Established in 1994, charter schools are a mix of private and public schools. They are funded with public money, but as an alternative to public schools. Public school districts give charter schools waivers in exchange for better academic performance. Students at charter schools are selected through a lottery using the school’s specific admission policies. A close eye is kept on academic results.
Charter school discrimination has been a popular topic in debates across the country. Last year the NAACP, National Urban League and other civil rights groups condemned charter schools, voicing concern that there is an "overrepresentation of charter schools in low-income and predominantly minority communities" but that charter schools do not cater toward low-income or lower-performing students.
Just last month in Harlem, New York, the NAACP, in collaboration with the United Federation of Teachers, filed a lawsuit to try to stop the expansion of charter schools. The groups are claiming that low-income Black students were treated as “second-class citizens” when the schools they attended had to share buildings with charter schools. The lawsuit goes on to say that the public school children were forced to eat lunch so early that it was almost breakfast and that they received less gym hours, among other charges.

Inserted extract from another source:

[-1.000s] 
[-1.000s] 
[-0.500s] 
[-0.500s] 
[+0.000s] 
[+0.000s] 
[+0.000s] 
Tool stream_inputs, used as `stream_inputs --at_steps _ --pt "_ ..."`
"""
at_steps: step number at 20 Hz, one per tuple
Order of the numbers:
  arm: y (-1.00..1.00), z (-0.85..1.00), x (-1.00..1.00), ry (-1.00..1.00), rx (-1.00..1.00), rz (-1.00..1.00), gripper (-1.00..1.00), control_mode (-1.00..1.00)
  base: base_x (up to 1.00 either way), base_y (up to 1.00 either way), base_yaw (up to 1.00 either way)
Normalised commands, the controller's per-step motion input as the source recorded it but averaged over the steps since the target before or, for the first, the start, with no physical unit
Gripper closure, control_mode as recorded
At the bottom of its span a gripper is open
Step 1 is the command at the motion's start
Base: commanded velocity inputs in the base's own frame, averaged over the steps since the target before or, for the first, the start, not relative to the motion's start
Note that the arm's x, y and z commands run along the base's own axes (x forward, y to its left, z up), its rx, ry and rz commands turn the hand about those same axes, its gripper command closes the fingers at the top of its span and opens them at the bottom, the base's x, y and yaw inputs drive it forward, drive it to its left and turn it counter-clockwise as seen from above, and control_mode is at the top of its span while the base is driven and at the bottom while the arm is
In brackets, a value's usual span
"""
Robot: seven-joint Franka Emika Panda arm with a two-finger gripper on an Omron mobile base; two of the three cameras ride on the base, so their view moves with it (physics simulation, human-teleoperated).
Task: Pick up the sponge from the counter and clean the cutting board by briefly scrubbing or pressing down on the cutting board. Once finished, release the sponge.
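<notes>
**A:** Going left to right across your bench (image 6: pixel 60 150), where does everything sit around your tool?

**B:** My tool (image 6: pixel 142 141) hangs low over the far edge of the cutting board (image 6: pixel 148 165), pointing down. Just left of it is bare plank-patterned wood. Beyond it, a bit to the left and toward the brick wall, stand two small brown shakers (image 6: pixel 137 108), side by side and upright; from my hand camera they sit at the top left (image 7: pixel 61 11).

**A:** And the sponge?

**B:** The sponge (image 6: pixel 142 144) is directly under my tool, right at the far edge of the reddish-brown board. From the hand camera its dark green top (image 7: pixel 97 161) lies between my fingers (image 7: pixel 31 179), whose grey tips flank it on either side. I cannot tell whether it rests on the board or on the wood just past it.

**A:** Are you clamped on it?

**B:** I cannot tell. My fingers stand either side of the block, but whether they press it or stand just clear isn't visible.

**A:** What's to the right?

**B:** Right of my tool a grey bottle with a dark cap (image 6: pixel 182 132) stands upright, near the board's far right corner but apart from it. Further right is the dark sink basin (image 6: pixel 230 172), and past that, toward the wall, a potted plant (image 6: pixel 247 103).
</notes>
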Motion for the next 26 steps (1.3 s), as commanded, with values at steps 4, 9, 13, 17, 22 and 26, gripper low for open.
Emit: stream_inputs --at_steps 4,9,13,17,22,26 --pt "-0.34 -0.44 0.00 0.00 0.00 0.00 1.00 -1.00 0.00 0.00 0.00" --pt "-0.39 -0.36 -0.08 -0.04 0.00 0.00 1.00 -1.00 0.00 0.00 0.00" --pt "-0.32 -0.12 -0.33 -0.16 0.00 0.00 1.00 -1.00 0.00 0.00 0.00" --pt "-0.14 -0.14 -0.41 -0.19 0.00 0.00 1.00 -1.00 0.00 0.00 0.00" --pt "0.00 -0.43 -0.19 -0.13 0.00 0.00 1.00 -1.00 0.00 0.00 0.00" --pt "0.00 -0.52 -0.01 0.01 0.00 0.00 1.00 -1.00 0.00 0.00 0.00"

“The city’s actions impede learning, increase tensions among students and tear at the fabric of communities. When one set of students is perceived as getting preferential treatment over another, or the city refuses to work with parents to fix problems at a school before closing it, the inequity leaves all our children suffering,” NAACP President Benjamin Todd wrote in an op-ed for the Washington Post in explanation of why the organization was suing the state of New York.
A lot of the controversy, however, is not over race, but class—or education—level. In fact, a study from the Civil Rights Project at UCLA found that seven out of 10 Black charter school students are on campuses with extremely few white students. Therefore, whether you’re for, or against, charter schools, both sides want to ensure that Black and Hispanic students have equal access to education—the problem becomes how do we avoid a war among our own children?
"The children from the charter school will get the science labs and not the children from the public school. The children from the charter school will get the playground, and not the children from the public school," United Federation of Teachers President Michael Mulgrew said at an NAACP press conference in June.
According to the legislation, the bill wants to ensure that charter schools “will achieve a racial and ethnic balance among its pupils that is reflective of the general population residing within the territorial jurisdiction of the school district.”
The bill’s author, Assemblywoman Julia Brownley, (D-Santa Monica) previously passed similar legislation through both Congressional Houses. It was vetoed by then Governor Arnold Schwarzenegger.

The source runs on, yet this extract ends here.